#### Excerpted records
>>>>>
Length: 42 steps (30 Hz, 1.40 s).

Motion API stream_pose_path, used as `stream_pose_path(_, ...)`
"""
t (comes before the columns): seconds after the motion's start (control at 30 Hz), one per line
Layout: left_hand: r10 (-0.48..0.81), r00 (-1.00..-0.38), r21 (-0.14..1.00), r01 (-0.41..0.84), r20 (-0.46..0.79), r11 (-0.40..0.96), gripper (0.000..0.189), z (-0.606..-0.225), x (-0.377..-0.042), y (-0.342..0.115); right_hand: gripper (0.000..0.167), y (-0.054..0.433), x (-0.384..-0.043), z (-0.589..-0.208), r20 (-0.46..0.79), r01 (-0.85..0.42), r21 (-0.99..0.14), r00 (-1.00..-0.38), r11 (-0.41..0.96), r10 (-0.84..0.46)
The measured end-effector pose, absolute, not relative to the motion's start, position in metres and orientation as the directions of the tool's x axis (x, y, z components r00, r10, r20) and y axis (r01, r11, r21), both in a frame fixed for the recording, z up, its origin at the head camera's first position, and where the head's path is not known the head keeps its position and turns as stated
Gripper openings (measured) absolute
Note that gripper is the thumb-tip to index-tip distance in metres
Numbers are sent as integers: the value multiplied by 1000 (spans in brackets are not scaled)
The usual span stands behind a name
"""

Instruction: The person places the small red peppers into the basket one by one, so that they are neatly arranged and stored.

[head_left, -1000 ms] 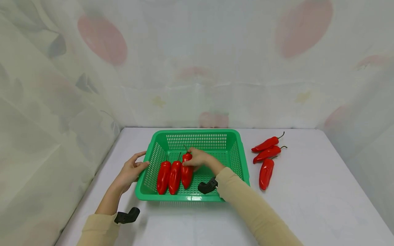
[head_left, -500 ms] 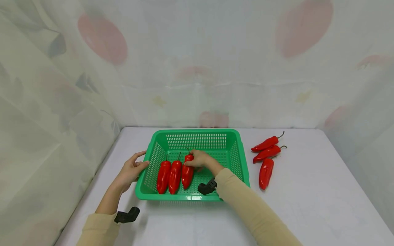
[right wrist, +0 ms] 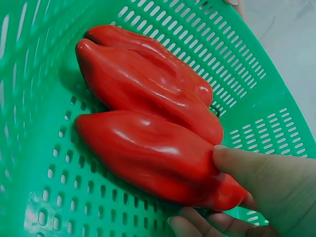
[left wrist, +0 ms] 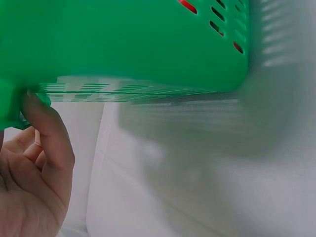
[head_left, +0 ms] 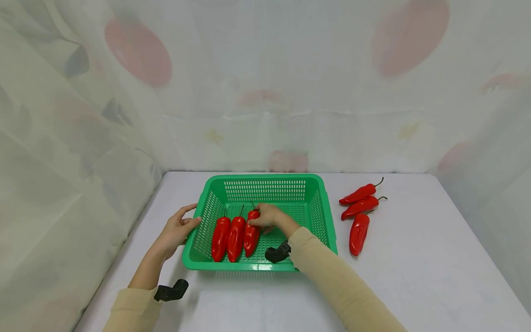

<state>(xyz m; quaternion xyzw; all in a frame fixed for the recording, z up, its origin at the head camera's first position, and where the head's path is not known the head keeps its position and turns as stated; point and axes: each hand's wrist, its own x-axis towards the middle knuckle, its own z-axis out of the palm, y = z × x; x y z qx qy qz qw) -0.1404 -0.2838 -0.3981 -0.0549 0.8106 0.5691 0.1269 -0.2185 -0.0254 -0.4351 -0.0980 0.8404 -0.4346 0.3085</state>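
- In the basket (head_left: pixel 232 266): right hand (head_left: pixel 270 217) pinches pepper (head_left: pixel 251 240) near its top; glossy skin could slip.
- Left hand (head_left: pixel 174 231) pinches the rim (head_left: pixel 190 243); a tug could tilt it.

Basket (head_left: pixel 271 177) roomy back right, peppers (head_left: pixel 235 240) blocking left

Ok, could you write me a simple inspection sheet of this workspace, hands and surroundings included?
Surface: white tabletop.
Job's things: green basket with three red peppers inside; three more peppers on the tabletop, right of it.
Clutter: nothing seen.
Hands: left hand grips the basket's left rim; right hand holds the rightmost pepper inside.
Cables: nothing seen; one black device sits at each wrist.
Surroundings: pale patterned sheeting behind and at both sides.
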Motion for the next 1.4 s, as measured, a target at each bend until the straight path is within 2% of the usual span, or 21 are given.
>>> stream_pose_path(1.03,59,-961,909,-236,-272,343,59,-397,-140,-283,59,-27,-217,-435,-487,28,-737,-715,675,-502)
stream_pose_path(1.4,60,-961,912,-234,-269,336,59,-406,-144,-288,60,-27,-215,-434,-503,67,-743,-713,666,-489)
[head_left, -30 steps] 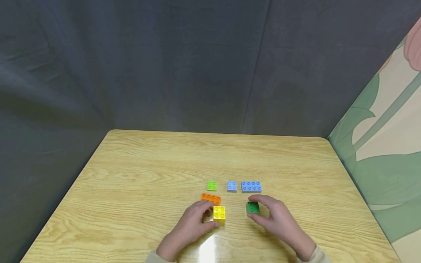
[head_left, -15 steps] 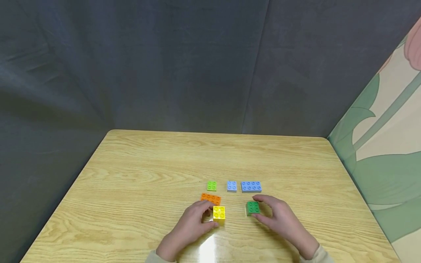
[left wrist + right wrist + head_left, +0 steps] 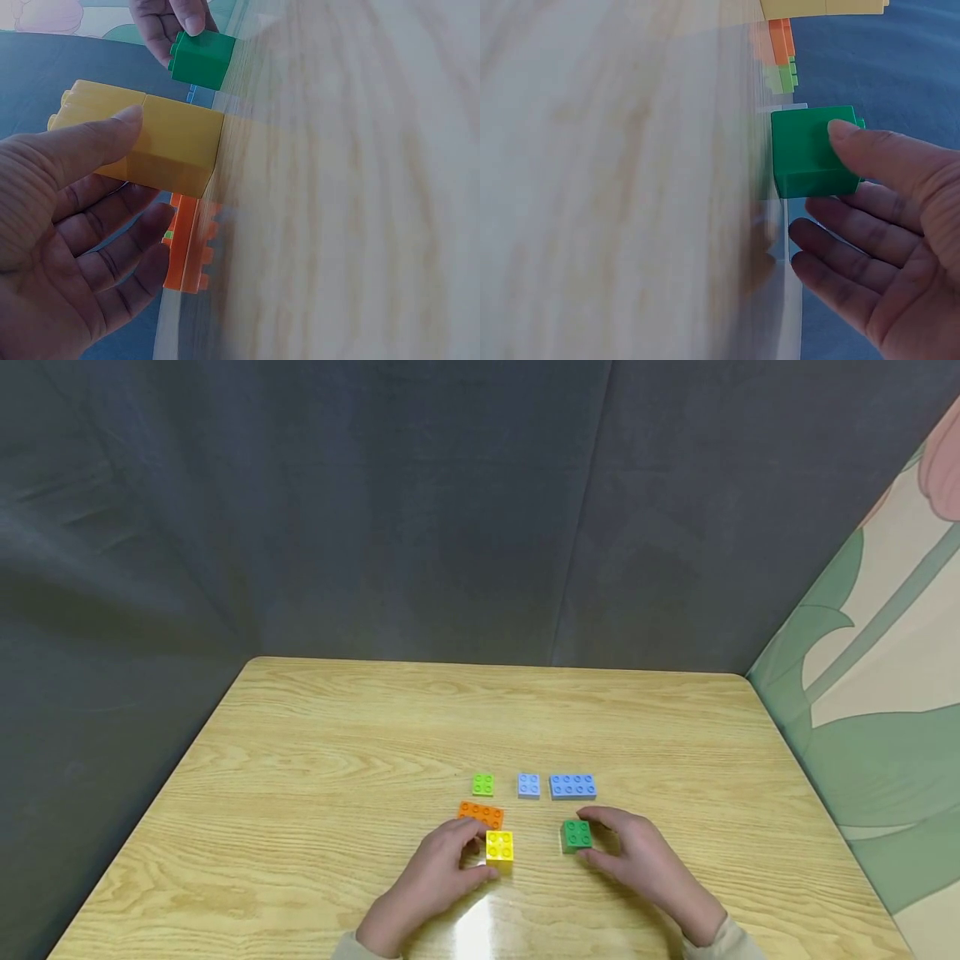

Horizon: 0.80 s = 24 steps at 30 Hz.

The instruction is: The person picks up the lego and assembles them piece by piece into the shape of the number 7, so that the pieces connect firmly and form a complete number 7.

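Note:
My left hand (image 3: 442, 864) pinches a stack of two yellow toy bricks (image 3: 499, 852), thumb on the near side and index finger on the far side. In the left wrist view, the seam between the yellow bricks shows beside the thumb, and the stack's base is right at the tabletop. To the right, a green toy brick (image 3: 577, 836) stands upright with its studs up. My right hand (image 3: 637, 856) holds it at its right edge between thumb and index finger. The right wrist view shows the thumb tip on the green brick's side, the other fingers spread below.
Just beyond the left fingers lies a flat orange brick (image 3: 482, 812), partly covered by them. Farther back sit a lime green brick (image 3: 483, 785), a light blue brick (image 3: 528, 786) and a longer blue brick (image 3: 573, 787). All rest on a wooden table (image 3: 360, 727).
The right hand has slid slightly right, its fingertips now at the green brick's right edge; the brick's studs show more clearly. The left hand and yellow stack have stayed in place.

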Motion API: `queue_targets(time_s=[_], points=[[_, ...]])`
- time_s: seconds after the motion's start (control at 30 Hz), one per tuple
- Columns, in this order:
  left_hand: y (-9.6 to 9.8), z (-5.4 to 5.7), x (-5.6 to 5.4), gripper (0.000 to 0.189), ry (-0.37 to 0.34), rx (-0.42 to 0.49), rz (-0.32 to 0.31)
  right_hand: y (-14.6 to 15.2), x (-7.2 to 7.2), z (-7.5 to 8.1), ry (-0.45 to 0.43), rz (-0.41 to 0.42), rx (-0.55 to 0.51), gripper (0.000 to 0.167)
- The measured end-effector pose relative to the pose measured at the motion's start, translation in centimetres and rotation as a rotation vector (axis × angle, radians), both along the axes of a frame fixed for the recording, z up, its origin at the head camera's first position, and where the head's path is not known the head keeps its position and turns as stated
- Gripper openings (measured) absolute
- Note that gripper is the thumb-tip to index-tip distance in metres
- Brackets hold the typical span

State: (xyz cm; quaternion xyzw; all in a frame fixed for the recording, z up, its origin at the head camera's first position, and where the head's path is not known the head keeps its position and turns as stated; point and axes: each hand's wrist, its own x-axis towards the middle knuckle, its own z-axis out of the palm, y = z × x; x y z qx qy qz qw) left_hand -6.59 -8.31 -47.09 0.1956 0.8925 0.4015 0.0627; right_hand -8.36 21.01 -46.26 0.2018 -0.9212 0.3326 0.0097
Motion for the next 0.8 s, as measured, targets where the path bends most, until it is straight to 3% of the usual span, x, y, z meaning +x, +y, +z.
queue_targets(time_s=[0.3, 0.8], points=[[0.05, 0.06, 0.05, 0.038, 0.000, 0.019, 0.001, 0.04, -0.29, -0.13, -0.047, 0.015, 0.032, 0.040], [0.09, -0.04, 0.01, 0.038, -0.004, 0.020, 0.004, -0.14, -0.31, -0.06, -0.046, 0.000, 0.035, 0.034]])
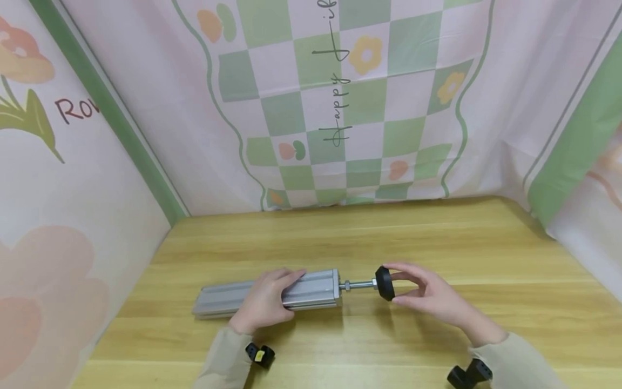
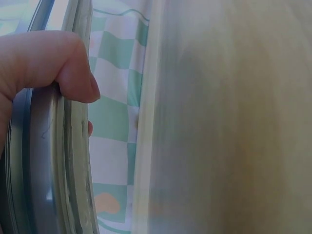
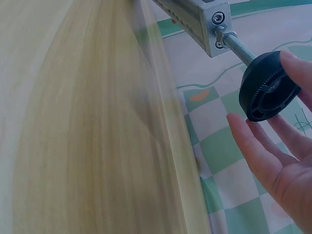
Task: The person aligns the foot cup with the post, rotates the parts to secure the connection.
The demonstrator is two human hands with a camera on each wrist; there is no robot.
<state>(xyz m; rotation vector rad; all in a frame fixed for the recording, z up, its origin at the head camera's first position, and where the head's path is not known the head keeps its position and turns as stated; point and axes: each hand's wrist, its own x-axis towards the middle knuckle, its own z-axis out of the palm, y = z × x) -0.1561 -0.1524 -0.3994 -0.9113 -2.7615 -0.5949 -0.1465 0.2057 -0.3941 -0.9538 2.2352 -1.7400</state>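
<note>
A silver aluminium profile [image 1: 311, 289] lies lengthwise across the table, and my left hand [image 1: 267, 297] grips it near its middle. In the left wrist view, a bent thumb [image 2: 63, 63] hooks over the edge of the profile [image 2: 41, 161]. From the profile's right end sticks a threaded rod [image 1: 361, 284] with a nut [image 1: 347, 285] by the end plate. A black round levelling foot [image 1: 384, 283] sits on the rod's outer end. My right hand [image 1: 432, 294] pinches the foot's rim between thumb and fingers. The right wrist view shows the foot's ribbed, hollow underside [image 3: 273, 92].
The wood-grain table [image 1: 413, 351] extends around the profile on all sides. Behind it hangs a checked, flowered curtain [image 1: 320, 119], with more printed cloth at left and right. Small black cameras [image 1: 261, 355] are strapped to both wrists.
</note>
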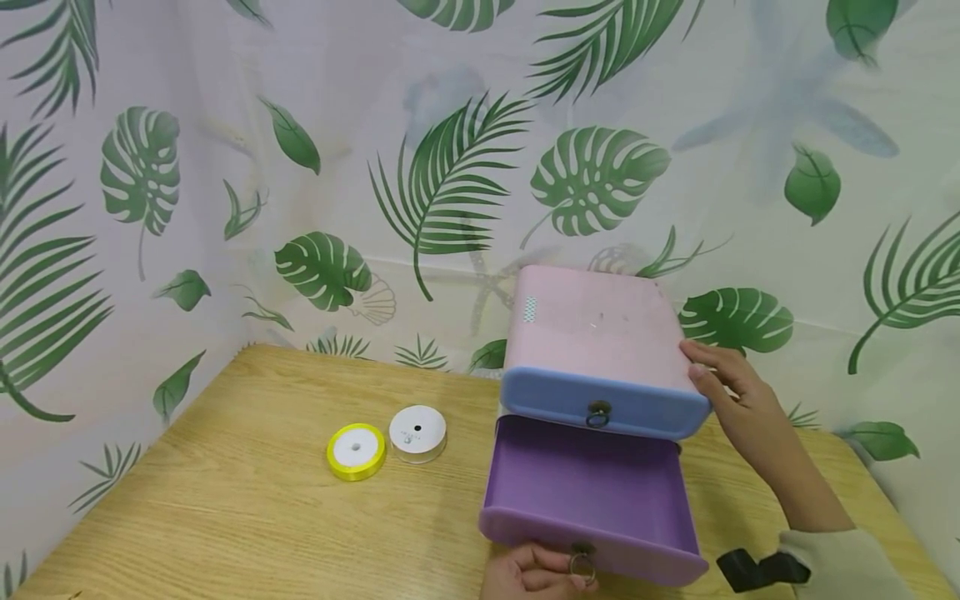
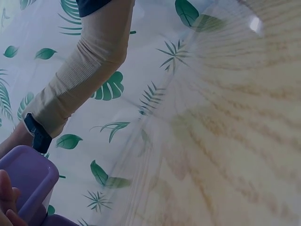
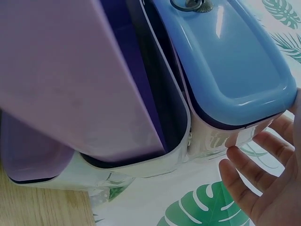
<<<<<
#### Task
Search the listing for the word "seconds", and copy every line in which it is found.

#### Exercise result
t (comes before the columns): seconds after the motion's start (control at 30 Hz), one per line
- time_s: seconds after the motion's start (control at 30 Hz), one per tuple

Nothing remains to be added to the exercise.